La plainte pour harcèlement sexuel de Marion Sicot contre son ancien manager classée sans suite

Le procureur de la République de Montargis (Loiret), Loïc Abrial, l’a annoncé vendredi 5 août. La plainte pour harcèlement sexuel de Marion Sicot contre son ancien manager, le Belge Marc Bracke, a été classée sans suite.

“Il s’agit d’un non-lieu pour délit insuffisamment caractérisé. Il n’y a aucune intention de harcèlement sexuel de la part de Marc Bracke”, a-t-il déclaré à l’AFP. A l’origine de cette plainte, des photos en sous-vêtements que le manager belge de l’équipe sportive Doltcini-Van Eyck a demandé à la coureuse de contrôler son poids. “Il peut y avoir eu un malentendu lié à une maîtrise limitée de l’anglais [de la part de Marc Bracke]dit le magistrat.
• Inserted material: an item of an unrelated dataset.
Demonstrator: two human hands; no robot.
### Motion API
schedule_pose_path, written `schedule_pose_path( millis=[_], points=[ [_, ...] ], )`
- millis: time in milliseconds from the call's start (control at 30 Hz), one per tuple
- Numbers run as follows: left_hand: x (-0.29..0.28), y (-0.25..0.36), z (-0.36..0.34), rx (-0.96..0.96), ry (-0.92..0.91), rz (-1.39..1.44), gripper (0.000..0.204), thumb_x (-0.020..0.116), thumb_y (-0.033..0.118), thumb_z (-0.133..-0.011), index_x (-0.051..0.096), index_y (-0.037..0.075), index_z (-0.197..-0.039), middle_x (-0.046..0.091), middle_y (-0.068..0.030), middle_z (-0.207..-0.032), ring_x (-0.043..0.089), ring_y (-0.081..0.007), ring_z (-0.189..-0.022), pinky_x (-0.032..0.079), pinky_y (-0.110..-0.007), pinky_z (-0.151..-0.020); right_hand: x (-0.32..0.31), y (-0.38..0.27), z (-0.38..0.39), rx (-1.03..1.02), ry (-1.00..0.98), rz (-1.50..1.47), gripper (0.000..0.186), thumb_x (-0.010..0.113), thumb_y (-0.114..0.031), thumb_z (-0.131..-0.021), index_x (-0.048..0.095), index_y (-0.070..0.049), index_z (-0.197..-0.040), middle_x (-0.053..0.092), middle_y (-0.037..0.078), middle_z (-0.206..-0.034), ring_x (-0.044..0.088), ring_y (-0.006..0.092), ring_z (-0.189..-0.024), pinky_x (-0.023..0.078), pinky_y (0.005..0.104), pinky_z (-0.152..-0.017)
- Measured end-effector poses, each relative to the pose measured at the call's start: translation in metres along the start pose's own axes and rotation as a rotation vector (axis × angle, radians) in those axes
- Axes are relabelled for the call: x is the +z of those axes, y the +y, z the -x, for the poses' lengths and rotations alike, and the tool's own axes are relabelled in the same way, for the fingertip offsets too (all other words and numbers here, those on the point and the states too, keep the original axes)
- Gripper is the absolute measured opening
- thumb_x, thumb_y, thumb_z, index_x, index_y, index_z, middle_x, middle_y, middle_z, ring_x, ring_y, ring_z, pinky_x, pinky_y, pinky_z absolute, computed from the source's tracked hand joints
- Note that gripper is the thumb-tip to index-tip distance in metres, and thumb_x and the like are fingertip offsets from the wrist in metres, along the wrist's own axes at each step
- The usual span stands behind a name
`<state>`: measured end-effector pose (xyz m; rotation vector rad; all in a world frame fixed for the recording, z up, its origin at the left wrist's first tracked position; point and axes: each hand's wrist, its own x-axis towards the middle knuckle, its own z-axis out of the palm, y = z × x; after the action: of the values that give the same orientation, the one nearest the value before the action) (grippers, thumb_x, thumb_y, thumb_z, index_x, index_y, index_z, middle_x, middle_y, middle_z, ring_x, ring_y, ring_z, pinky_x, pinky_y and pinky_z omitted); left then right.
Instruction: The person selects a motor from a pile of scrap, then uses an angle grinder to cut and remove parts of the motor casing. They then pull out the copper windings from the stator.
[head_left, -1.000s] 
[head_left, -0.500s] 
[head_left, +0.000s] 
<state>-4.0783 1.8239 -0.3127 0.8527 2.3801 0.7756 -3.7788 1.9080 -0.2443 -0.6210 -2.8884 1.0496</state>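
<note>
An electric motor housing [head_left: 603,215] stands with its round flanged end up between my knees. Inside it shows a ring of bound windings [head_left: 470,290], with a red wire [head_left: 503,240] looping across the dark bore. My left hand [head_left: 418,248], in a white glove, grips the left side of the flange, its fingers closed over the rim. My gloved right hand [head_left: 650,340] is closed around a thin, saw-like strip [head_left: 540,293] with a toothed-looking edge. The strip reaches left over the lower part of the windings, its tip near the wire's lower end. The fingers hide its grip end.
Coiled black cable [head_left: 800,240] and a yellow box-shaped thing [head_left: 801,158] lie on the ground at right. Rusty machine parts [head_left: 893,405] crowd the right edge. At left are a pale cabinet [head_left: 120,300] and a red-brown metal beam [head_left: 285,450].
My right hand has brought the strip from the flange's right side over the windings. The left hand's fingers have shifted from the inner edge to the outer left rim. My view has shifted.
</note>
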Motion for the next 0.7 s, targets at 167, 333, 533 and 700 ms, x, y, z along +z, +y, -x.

La plainte est liée à une affaire de dopage. Testé positif à l’EPO le Le 27 juin 2019, Marion Sicot avait clamé son innocence pendant huit mois. Pourtant, le 8 mars 2020, dans le “Stade 2”, l’Orléanaise a reconnu s’être injectée de l’EPO trois jours avant une course, assurant vouloir réaliser une performance qui lui permettrait de regagner la confiance de son manager. Elle a affirmé avoir été licenciée de son équipe au printemps 2019 après avoir cessé d’envoyer à Marc Bracke des photos d’elle-même en sous-vêtements. Elle a détaillé sa version des événements dans un livre intitulé Harcelé, dopé mais de retour !.

En janvier 2021, le coureur français avait été suspendu pour deux ans par la commission des sanctions de l’Agence française de lutte contre le dopage (AFLD). Cette commission indépendante a confirmé le harcèlement sexuel pour alléger la suspension. Pour sa part, lea Commission disciplinaire de l’Union cycliste internationale (UCI) a pris la décision, en juin 2021, de suspendre l’ancien dirigeant pour trois ans pour faits de harcèlement sexuel, sans l’avoir entendu.

La coureuse souhaitait reprendre la compétition en 2022, comme elle l’avait confié à franceinfo : sport en mars 2021. Mais en mars 2022, après un recours formé par l’AFLD, le Conseil d’Etat a jugé qu’il n’y avait pas de circonstances atténuantes, et a décidé de porter la suspension du cycliste à quatre ans. Marion Sicot devra attendre mars 2024 pour reprendre le guidon.

La sportive de 30 ans devra à nouveau faire face à la justice, mais cette fois en tant qu’accusée. La dirigeante belge a en effet porté plainte contre elle pour diffamation. L’audience est prévue le 14 septembre devant le tribunal de Montargis.

Leave a Reply

Your email address will not be published.